■ WHAT TO PRODUCE
Repeat the entries without change, omitting the pictures.

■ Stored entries
********

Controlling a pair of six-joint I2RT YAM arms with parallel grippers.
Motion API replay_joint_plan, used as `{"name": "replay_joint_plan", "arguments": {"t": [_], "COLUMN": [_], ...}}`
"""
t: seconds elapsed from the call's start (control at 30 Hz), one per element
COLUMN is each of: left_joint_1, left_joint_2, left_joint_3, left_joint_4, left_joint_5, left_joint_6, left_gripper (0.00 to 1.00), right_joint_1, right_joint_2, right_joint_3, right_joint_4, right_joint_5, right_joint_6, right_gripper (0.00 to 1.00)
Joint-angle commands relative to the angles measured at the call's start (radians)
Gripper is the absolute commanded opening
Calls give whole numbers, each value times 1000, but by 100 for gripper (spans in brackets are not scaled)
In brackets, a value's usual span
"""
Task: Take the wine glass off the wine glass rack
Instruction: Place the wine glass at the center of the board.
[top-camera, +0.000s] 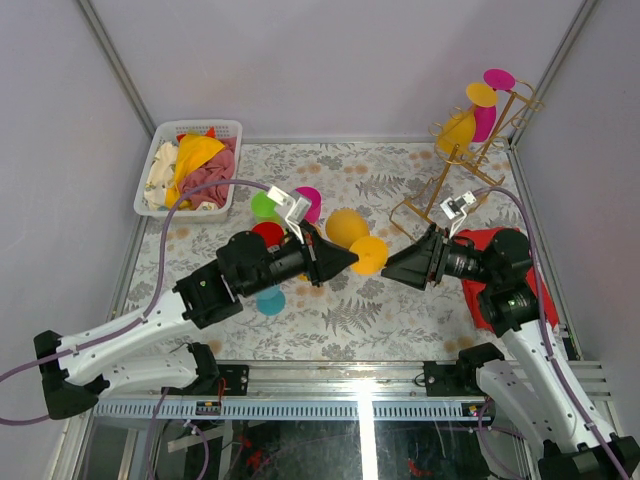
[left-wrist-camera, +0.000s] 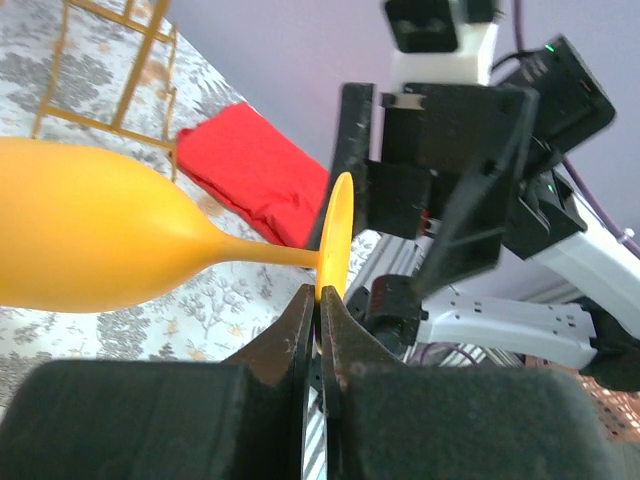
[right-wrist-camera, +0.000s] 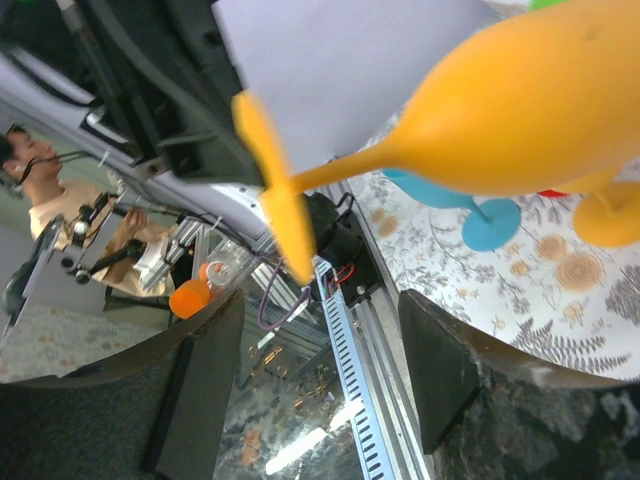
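Far left at the back you have a white basket (top-camera: 200, 125) of cloths. On the table (top-camera: 340, 320) beside it stand a green glass (top-camera: 264, 206), a magenta glass (top-camera: 310, 203), a red glass (top-camera: 268, 236) and a blue glass (top-camera: 270, 300), bunched around the left arm's wrist.

Centre: the left gripper (top-camera: 352, 262) is clamped shut on the wine glass (top-camera: 350, 230), the orange one. Your left wrist view shows both fingers pinching the rim of the foot disc edge-on at the very tips. The stem runs off sideways from the jaws, with the bowl out to the left of that view. From above, the bowl sits just past the fingertips towards the back of the table and the foot is right at the tips.

Just right of that, the right gripper (top-camera: 390, 270) faces the left one nose to nose, jaws spread wide and holding nothing. In your right wrist view the foot disc hangs above the gap between the two fingers (right-wrist-camera: 440, 370), touching neither.

A red cloth (top-camera: 500, 245) lies under the right arm.

Far right at the back is the wine glass rack (top-camera: 452, 160), well apart from the held glass. A yellow glass (top-camera: 458, 130) and another magenta one (top-camera: 486, 118) hang on it.
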Motion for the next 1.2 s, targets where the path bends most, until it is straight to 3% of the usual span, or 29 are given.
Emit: {"name": "replay_joint_plan", "arguments": {"t": [0.0,0.1,0.43,0.67,0.93,1.07,1.17], "left_joint_1": [58,74,93,98,98,99,96], "left_joint_2": [14,26,5,3,9,13,19], "left_joint_3": [47,55,66,60,52,54,59], "left_joint_4": [15,39,36,59,87,93,85], "left_joint_5": [70,99,120,110,133,146,155], "left_joint_6": [36,36,48,49,31,25,24], "left_gripper": [0,0,0,0,0,0,0], "right_joint_1": [4,6,5,35,64,78,94], "right_joint_2": [1,57,163,180,187,226,259], "right_joint_3": [19,57,102,98,102,112,113], "right_joint_4": [271,209,242,329,308,348,388], "right_joint_5": [-109,-105,-36,-68,-40,-15,-10], "right_joint_6": [64,20,-7,45,42,89,124], "right_gripper": [72,71,70,60,50,39,38]}}
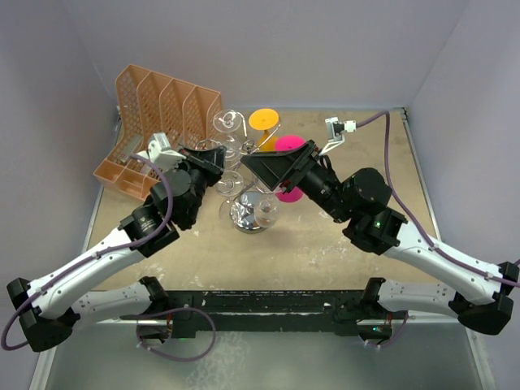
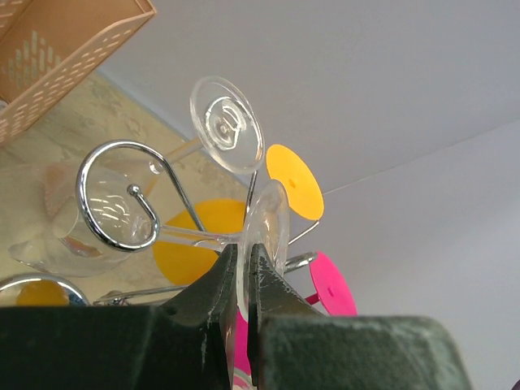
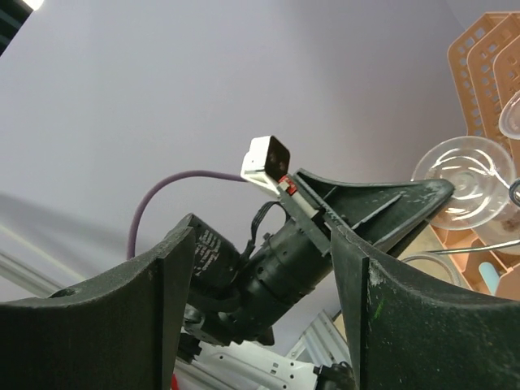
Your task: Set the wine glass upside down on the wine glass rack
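Observation:
My left gripper [image 2: 244, 253] is shut on the edge of the round foot of a clear wine glass [image 2: 265, 223]. The glass's stem runs left from the foot, past a curled chrome arm of the wine glass rack [image 2: 88, 175], to its bowl at the left. In the top view the left gripper [image 1: 213, 159] is at the left side of the rack [image 1: 248, 213], level with its arms. My right gripper [image 1: 266, 167] is open and empty at the rack's right side. In its own view the right gripper [image 3: 260, 240] faces the left gripper's fingers, and a clear glass foot [image 3: 466, 174] shows at their tip.
Another clear glass [image 2: 227, 123] hangs on the rack, along with glasses that have orange [image 1: 264, 119] and pink [image 1: 288, 147] feet. An orange plastic file organizer [image 1: 154, 122] stands at the back left. Grey walls close in the back and both sides.

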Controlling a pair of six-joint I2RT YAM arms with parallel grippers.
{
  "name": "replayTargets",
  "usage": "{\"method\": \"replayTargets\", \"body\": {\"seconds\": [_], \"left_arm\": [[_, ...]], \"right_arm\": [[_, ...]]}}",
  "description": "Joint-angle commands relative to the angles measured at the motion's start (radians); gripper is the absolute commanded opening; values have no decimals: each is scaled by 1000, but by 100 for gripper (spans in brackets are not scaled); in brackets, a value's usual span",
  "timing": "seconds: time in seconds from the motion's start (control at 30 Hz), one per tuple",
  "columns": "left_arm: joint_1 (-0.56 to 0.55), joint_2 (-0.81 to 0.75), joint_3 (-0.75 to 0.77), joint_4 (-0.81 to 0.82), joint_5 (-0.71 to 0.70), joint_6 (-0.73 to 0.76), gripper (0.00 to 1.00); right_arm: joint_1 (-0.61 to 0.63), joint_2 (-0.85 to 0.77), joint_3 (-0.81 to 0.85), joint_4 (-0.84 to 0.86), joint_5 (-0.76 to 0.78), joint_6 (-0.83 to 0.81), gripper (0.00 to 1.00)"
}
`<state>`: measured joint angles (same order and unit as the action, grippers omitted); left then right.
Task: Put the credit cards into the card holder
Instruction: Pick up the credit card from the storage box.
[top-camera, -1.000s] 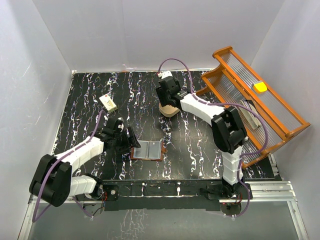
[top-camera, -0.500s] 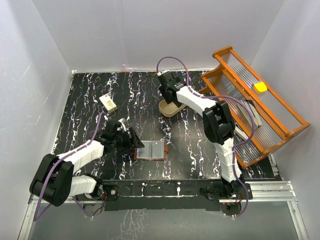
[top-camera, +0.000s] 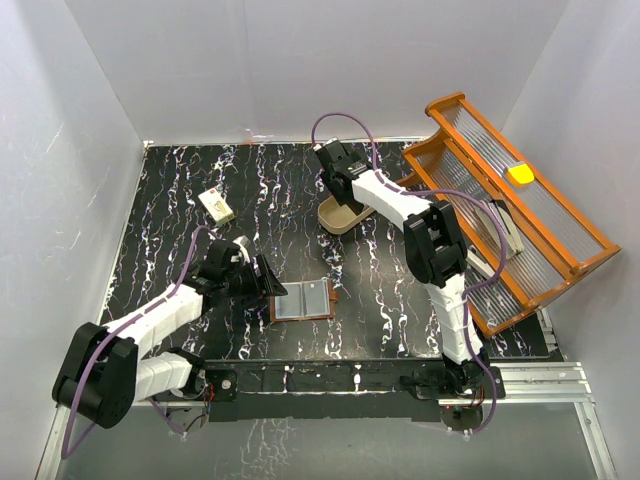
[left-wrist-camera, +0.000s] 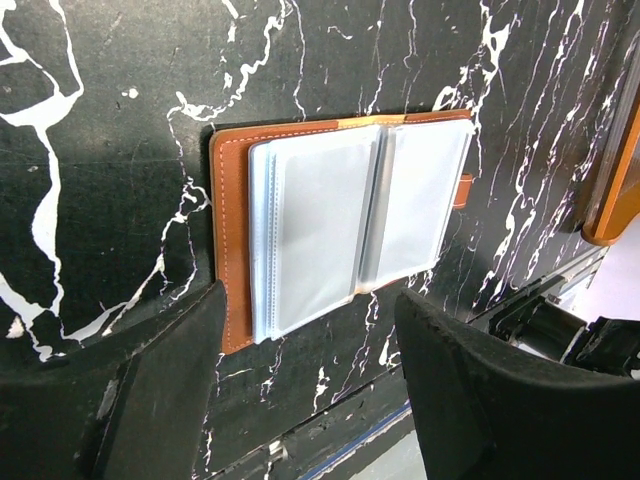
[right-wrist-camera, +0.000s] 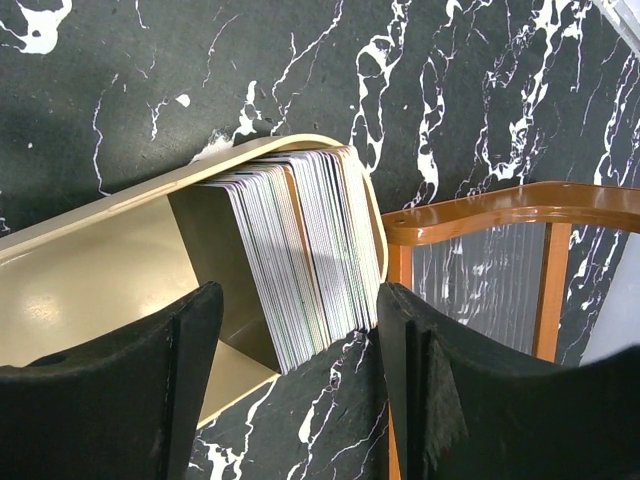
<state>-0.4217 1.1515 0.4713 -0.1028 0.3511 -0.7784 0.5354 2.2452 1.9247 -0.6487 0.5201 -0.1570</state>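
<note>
The card holder (top-camera: 303, 300) lies open on the black marbled table, brown leather cover down, clear sleeves up; the left wrist view shows it (left-wrist-camera: 340, 190) just ahead of my fingers. My left gripper (top-camera: 268, 283) (left-wrist-camera: 310, 300) stands open at its near-left edge, holding nothing. The credit cards (right-wrist-camera: 305, 240) stand on edge as a thick stack in a beige oval tray (top-camera: 345, 218) (right-wrist-camera: 90, 280). Above that stack hovers my right gripper (top-camera: 338, 195) (right-wrist-camera: 298, 290), open, with the cards' lower end showing between its jaws. From the top view the cards are hidden under the arm.
An orange slatted rack (top-camera: 520, 215) (right-wrist-camera: 500, 205) stands tilted at the right, close beside the tray, with a yellow object (top-camera: 519, 174) on it. A small cream block (top-camera: 216, 205) lies at the back left. White walls enclose the table.
My right arm has folded in, its elbow swinging left while the gripper stays over the tray. My left gripper has crept right toward the card holder. Both stay open.
</note>
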Motion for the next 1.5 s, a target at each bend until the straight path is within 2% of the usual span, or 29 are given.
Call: {"method": "replayTargets", "body": {"seconds": [0.0, 0.43, 0.63, 0.9, 1.47], "left_arm": [[0, -2, 23, -34, -6, -1, 67], [0, -21, 14, -40, 8, -3, 68], [0, -20, -13, -5, 20, -24, 68], [1, -22, -2, -26, 7, -13, 68], [0, -2, 2, -18, 6, -12, 68]], "right_arm": [[-6, 9, 23, 35, -2, -24, 61], [-8, 22, 10, 53, 5, -45, 59], [-8, 13, -29, 72, 19, -57, 63], [-8, 21, -13, 81, 75, -62, 51], [-8, -3, -1, 83, 55, -64, 31]]}}
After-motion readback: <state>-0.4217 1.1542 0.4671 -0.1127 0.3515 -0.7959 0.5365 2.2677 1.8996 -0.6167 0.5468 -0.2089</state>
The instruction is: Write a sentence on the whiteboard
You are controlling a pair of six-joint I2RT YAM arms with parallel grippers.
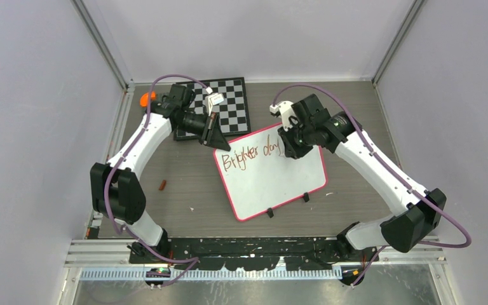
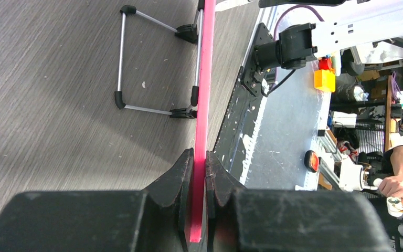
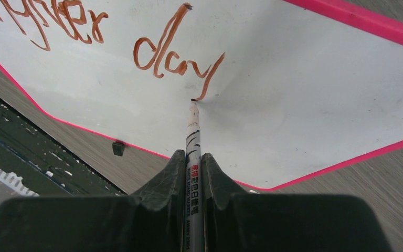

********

■ RESPONSE TO THIS EXERCISE
Controlling a pair of six-joint I2RT YAM arms with parallel grippers.
Motion API replay_joint_plan, used as `{"name": "replay_joint_plan", "arguments": {"t": [_], "COLUMN": [_], ...}}`
"""
t: seconds elapsed from the call's start (control at 30 Hz), one per element
COLUMN is each of: left_joint_1, left_joint_2, left_joint_3, left_joint_4, left_joint_5, left_joint_6, left_gripper (0.00 to 1.00), right_joint_1, right_joint_2, right_joint_3, right_joint_4, right_joint_5, right_joint_6, right_gripper (0.00 to 1.00)
Joint-angle commands relative to the angles measured at the call's start (radians)
Gripper is the absolute commanded opening
Calls give whole numbers, each value times 1000, but by 100 for gripper (spans in brackets are not scaled)
In brackets, a value's usual span
"""
Task: Take the wine glass off the wine glass rack
Instruction: Place the wine glass at the center of the board.
[top-camera, +0.000s] 
[left-wrist-camera, +0.000s] 
[right-wrist-camera, +0.000s] 
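Far left at the back you have a white basket (top-camera: 200, 125) of cloths. On the table (top-camera: 340, 320) beside it stand a green glass (top-camera: 264, 206), a magenta glass (top-camera: 310, 203), a red glass (top-camera: 268, 236) and a blue glass (top-camera: 270, 300), bunched around the left arm's wrist.

Centre: the left gripper (top-camera: 352, 262) is clamped shut on the wine glass (top-camera: 350, 230), the orange one. Your left wrist view shows both fingers pinching the rim of the foot disc edge-on at the very tips. The stem runs off sideways from the jaws, with the bowl out to the left of that view. From above, the bowl sits just past the fingertips towards the back of the table and the foot is right at the tips.

Just right of that, the right gripper (top-camera: 390, 270) faces the left one nose to nose, jaws spread wide and holding nothing. In your right wrist view the foot disc hangs above the gap between the two fingers (right-wrist-camera: 440, 370), touching neither.

A red cloth (top-camera: 500, 245) lies under the right arm.

Far right at the back is the wine glass rack (top-camera: 452, 160), well apart from the held glass. A yellow glass (top-camera: 458, 130) and another magenta one (top-camera: 486, 118) hang on it.
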Motion for the next 1.2 s, targets where the path bends most, until it is straight to 3% of the usual span, or 29 are given.
Emit: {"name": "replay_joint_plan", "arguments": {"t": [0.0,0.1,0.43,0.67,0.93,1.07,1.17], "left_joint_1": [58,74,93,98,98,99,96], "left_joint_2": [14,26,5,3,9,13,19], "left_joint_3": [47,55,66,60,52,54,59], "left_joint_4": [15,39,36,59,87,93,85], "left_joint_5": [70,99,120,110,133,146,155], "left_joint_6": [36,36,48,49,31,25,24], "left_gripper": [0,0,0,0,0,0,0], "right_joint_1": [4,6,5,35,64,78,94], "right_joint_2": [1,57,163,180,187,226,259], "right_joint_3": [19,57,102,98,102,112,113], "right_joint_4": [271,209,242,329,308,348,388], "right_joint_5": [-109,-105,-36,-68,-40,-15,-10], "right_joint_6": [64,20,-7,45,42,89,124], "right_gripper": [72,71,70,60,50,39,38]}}
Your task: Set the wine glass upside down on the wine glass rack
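Observation:
My left gripper [image 2: 244, 253] is shut on the edge of the round foot of a clear wine glass [image 2: 265, 223]. The glass's stem runs left from the foot, past a curled chrome arm of the wine glass rack [image 2: 88, 175], to its bowl at the left. In the top view the left gripper [image 1: 213, 159] is at the left side of the rack [image 1: 248, 213], level with its arms. My right gripper [image 1: 266, 167] is open and empty at the rack's right side. In its own view the right gripper [image 3: 260, 240] faces the left gripper's fingers, and a clear glass foot [image 3: 466, 174] shows at their tip.
Another clear glass [image 2: 227, 123] hangs on the rack, along with glasses that have orange [image 1: 264, 119] and pink [image 1: 288, 147] feet. An orange plastic file organizer [image 1: 154, 122] stands at the back left. Grey walls close in the back and both sides.
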
Controlling a pair of six-joint I2RT YAM arms with parallel grippers.
{
  "name": "replayTargets",
  "usage": "{\"method\": \"replayTargets\", \"body\": {\"seconds\": [_], \"left_arm\": [[_, ...]], \"right_arm\": [[_, ...]]}}",
  "description": "Joint-angle commands relative to the angles measured at the motion's start (radians); gripper is the absolute commanded opening; values have no decimals: each is scaled by 1000, but by 100 for gripper (spans in brackets are not scaled); in brackets, a value's usual span",
  "timing": "seconds: time in seconds from the motion's start (control at 30 Hz), one per tuple",
  "columns": "left_arm: joint_1 (-0.56 to 0.55), joint_2 (-0.81 to 0.75), joint_3 (-0.75 to 0.77), joint_4 (-0.81 to 0.82), joint_5 (-0.71 to 0.70), joint_6 (-0.73 to 0.76), gripper (0.00 to 1.00); right_arm: joint_1 (-0.61 to 0.63), joint_2 (-0.85 to 0.77), joint_3 (-0.81 to 0.85), joint_4 (-0.84 to 0.86), joint_5 (-0.76 to 0.78), joint_6 (-0.83 to 0.81), gripper (0.00 to 1.00)"
}
`<state>`: measured joint angles (same order and unit as the action, grippers omitted); left then right.
Task: Put the credit cards into the card holder
Instruction: Pick up the credit card from the storage box.
[top-camera, -1.000s] 
[top-camera, -0.500s] 
[top-camera, +0.000s] 
[left-wrist-camera, +0.000s] 
[right-wrist-camera, +0.000s] 
<state>-0.4217 1.1515 0.4713 -0.1028 0.3511 -0.7784 0.5354 2.2452 1.9247 -0.6487 0.5201 -0.1570</state>
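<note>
The card holder (top-camera: 303, 300) lies open on the black marbled table, brown leather cover down, clear sleeves up; the left wrist view shows it (left-wrist-camera: 340, 190) just ahead of my fingers. My left gripper (top-camera: 268, 283) (left-wrist-camera: 310, 300) stands open at its near-left edge, holding nothing. The credit cards (right-wrist-camera: 305, 240) stand on edge as a thick stack in a beige oval tray (top-camera: 345, 218) (right-wrist-camera: 90, 280). Above that stack hovers my right gripper (top-camera: 338, 195) (right-wrist-camera: 298, 290), open, with the cards' lower end showing between its jaws. From the top view the cards are hidden under the arm.
An orange slatted rack (top-camera: 520, 215) (right-wrist-camera: 500, 205) stands tilted at the right, close beside the tray, with a yellow object (top-camera: 519, 174) on it. A small cream block (top-camera: 216, 205) lies at the back left. White walls enclose the table.
My right arm has folded in, its elbow swinging left while the gripper stays over the tray. My left gripper has crept right toward the card holder. Both stay open.
</note>
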Motion for the next 1.5 s, a target at each bend until the straight path is within 2% of the usual span, or 29 are given.
Call: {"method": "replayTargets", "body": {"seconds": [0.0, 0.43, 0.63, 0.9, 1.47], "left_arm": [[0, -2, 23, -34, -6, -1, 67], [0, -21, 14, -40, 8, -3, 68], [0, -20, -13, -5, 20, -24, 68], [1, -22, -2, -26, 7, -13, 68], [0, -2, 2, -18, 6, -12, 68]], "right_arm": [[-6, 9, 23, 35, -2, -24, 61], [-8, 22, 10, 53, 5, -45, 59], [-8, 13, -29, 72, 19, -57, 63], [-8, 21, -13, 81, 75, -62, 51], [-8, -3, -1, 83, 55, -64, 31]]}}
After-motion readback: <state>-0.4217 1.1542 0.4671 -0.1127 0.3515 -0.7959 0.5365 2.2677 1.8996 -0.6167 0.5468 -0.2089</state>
The instruction is: Write a sentence on the whiteboard
You are controlling a pair of six-joint I2RT YAM arms with parallel grippers.

What the exercise required is now done.